The further you dive in the more lightly juicy apple notes come out. Tangerine and caramel, a fun flavor combination really, fills both the acidity and the body sections. A bit buttery in the finish, lingering hints of dried fruits (plum, date, raisin.)
Oh this is fun, going back to my second cup you are greeted by new stone fruit sweetness- peach, a little plum, and a nice creamy sweetness that combines with the grape candy and apple notes. Sweet strands of caramel or honey lay low but present through the body of the cup. Lighter citrus notes splash on the back of the palate giving added refreshment. Seriously, this is a delicious Guatemala offering for this time of the year.
Comfortably juicy, comfortably syrupy, sweet clarity and heavy cotton candy aromas in the coolest moments. A remarkable cup.
Siphon | 30g © to 420g (w) | 1:15 pull heat - 2:30 total time |198 degrees | 1.40 TDS | 20.75% Ext. (Immersion mode)
Not as good as ages, but still pretty interesting.
Light, soft, gentle and sweet cherry notes and almonds. The more it cools, the more that comes out: apple, raspberry, grape, floral attributes, honey tea. All this, though, is still incredibly delicate, possibly due to the age from roast. It’s a great experience though, despite it’s TDS that it be this delicate. The downside is that you miss that caramel syrup body you got in previous makes, which really adds to this coffee. This upside is that the highs (floral notes and crisp fruits) seem to be stand out a bit more.
Further along you get this effervescent, lemon sparkling water profile with floral attributed added. Pops of berry come along, growing slightly more resonant than they were in the first half of the cup. The fruit notes seem to be a bit more creamy, a bit more lingering, a bit more sweet.

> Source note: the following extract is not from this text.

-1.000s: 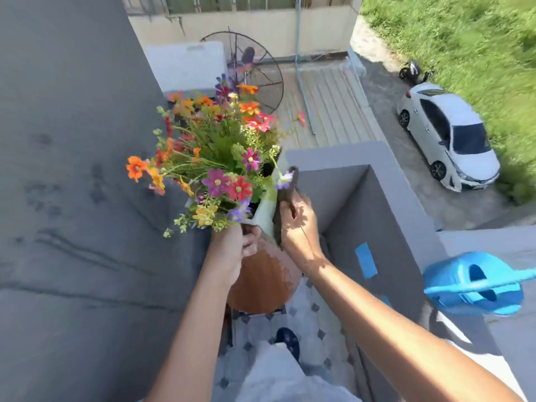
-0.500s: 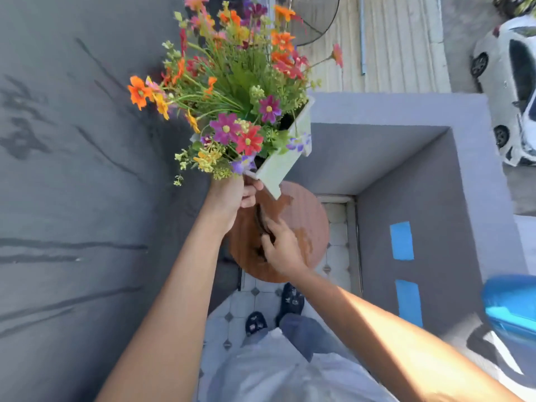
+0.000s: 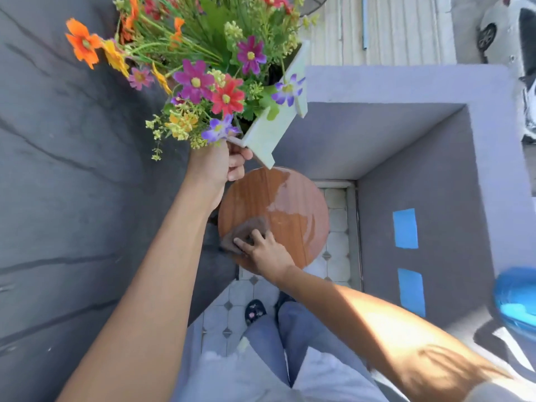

Contrary to what I would have thought, it actually ends lightly juicy, lightly syrupy, with apple, caramel, and floral sweetness. It’s a great cup still, just slower growing than other makes. No less enjoyable, just different.
As was the case with most Thou Mayest offerings, this one was absolutely balanced without sacrifice. However, I am beginning to notice that some of their offerings tend to display lower TDS using the same makes and ratios as I typically use. A lot of Guatemalan offerings I’ve had lately have felt different than I remembered them to be last year, but this one seemed to be the reintroduction to that loved profile. Crisp, caramelly, apple. It’s a clean profile that provides great articulation and flavor, but without the access weight. Great hot even when it is hot out, and pleasing cold as a treat to beat the heat. The nuances in each cup remind me of something you’d pick up from Passion House Coffee Roasters. Definitely an enjoyable selection.
This offering definitely took me back to last year when I first was getting into specialty coffee, and the delicious Palo Blanco Guatemala from Barefoot Coffee Roasters, one of my favorite coffees of 2013.